▶ [What this task involves]
Every entry needs to be written out again exactly.

▶ [Data for analysis]

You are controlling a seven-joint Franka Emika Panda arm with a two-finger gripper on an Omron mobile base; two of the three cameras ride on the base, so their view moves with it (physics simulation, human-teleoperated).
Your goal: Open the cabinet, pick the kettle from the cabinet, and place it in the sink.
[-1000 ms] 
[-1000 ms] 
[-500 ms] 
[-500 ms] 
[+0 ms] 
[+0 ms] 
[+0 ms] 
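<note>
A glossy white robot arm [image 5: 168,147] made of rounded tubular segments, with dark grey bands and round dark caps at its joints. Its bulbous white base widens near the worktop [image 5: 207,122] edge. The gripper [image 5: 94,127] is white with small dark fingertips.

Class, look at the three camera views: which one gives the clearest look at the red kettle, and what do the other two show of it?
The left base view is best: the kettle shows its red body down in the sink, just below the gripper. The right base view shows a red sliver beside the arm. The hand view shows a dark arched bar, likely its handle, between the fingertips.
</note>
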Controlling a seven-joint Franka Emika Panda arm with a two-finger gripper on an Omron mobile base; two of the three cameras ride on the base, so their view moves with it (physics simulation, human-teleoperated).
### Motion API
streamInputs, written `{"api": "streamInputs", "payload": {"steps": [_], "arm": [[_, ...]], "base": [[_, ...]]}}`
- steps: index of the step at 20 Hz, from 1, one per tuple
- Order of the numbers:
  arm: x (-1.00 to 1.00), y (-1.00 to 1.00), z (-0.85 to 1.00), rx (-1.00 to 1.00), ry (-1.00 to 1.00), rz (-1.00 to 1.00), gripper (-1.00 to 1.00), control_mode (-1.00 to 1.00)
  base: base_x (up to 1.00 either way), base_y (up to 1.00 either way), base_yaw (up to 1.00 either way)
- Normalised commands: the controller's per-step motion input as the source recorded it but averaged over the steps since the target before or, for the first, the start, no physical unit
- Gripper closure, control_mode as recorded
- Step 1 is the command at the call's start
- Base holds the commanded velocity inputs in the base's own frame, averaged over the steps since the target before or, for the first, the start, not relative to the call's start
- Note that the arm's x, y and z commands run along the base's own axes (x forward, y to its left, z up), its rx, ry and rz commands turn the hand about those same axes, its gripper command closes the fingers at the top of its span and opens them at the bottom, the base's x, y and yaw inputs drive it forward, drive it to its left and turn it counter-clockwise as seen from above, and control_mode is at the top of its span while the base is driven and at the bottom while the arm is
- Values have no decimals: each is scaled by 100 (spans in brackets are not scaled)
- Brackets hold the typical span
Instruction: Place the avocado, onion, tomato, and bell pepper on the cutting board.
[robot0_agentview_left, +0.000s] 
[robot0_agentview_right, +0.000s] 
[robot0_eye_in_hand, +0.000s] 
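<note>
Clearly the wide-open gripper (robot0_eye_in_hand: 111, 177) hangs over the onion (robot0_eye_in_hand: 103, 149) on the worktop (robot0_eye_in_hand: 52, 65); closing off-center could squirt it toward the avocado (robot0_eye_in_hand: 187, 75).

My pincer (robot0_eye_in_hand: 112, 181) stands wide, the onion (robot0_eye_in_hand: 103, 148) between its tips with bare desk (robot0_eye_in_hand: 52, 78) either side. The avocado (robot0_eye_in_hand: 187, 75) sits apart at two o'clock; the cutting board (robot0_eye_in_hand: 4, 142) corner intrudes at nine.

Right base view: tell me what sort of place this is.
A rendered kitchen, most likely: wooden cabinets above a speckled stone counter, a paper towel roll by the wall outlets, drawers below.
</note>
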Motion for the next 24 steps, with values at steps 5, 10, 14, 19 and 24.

▶ [Task response]
You are controlling a seven-joint Franka Emika Panda arm with a two-finger gripper on an Omron mobile base; two of the three cameras ride on the base, so their view moves with it (physics simulation, human-teleoperated).
Your goal: Open the cabinet, pick the kettle from the cabinet, and place it in the sink.
[-1000 ms] 
[-1000 ms] 
[-500 ms] 
[-500 ms] 
[+0 ms] 
[+0 ms] 
[+0 ms] 
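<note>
A glossy white robot arm [image 5: 168,147] made of rounded tubular segments, with dark grey bands and round dark caps at its joints. Its bulbous white base widens near the worktop [image 5: 207,122] edge. The gripper [image 5: 94,127] is white with small dark fingertips.

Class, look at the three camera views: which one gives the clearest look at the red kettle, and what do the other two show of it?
The left base view is best: the kettle shows its red body down in the sink, just below the gripper. The right base view shows a red sliver beside the arm. The hand view shows a dark arched bar, likely its handle, between the fingertips.
</note>
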Controlling a seven-joint Franka Emika Panda arm with a two-finger gripper on an Omron mobile base; two of the three cameras ride on the base, so their view moves with it (physics simulation, human-teleoperated).
### Motion API
streamInputs, written `{"api": "streamInputs", "payload": {"steps": [_], "arm": [[_, ...]], "base": [[_, ...]]}}`
- steps: index of the step at 20 Hz, from 1, one per tuple
- Order of the numbers:
  arm: x (-1.00 to 1.00), y (-1.00 to 1.00), z (-0.85 to 1.00), rx (-1.00 to 1.00), ry (-1.00 to 1.00), rz (-1.00 to 1.00), gripper (-1.00 to 1.00), control_mode (-1.00 to 1.00)
  base: base_x (up to 1.00 either way), base_y (up to 1.00 either way), base_yaw (up to 1.00 either way)
- Normalised commands: the controller's per-step motion input as the source recorded it but averaged over the steps since the target before or, for the first, the start, no physical unit
- Gripper closure, control_mode as recorded
- Step 1 is the command at the call's start
- Base holds the commanded velocity inputs in the base's own frame, averaged over the steps since the target before or, for the first, the start, not relative to the call's start
- Note that the arm's x, y and z commands run along the base's own axes (x forward, y to its left, z up), its rx, ry and rz commands turn the hand about those same axes, its gripper command closes the fingers at the top of its span and opens them at the bottom, the base's x, y and yaw inputs drive it forward, drive it to its left and turn it counter-clockwise as seen from above, and control_mode is at the top of its span while the base is driven and at the bottom while the arm is
- Values have no decimals: each is scaled by 100 (spans in brackets are not scaled)
- Brackets hold the typical span
Instruction: Place the avocado, onion, tomato, and bell pepper on the cutting board.
[robot0_agentview_left, +0.000s] 
[robot0_agentview_right, +0.000s] 
[robot0_eye_in_hand, +0.000s] 
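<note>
Clearly the wide-open gripper (robot0_eye_in_hand: 111, 177) hangs over the onion (robot0_eye_in_hand: 103, 149) on the worktop (robot0_eye_in_hand: 52, 65); closing off-center could squirt it toward the avocado (robot0_eye_in_hand: 187, 75).

My pincer (robot0_eye_in_hand: 112, 181) stands wide, the onion (robot0_eye_in_hand: 103, 148) between its tips with bare desk (robot0_eye_in_hand: 52, 78) either side. The avocado (robot0_eye_in_hand: 187, 75) sits apart at two o'clock; the cutting board (robot0_eye_in_hand: 4, 142) corner intrudes at nine.

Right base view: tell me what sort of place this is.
A rendered kitchen, most likely: wooden cabinets above a speckled stone counter, a paper towel roll by the wall outlets, drawers below.
</note>
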Motion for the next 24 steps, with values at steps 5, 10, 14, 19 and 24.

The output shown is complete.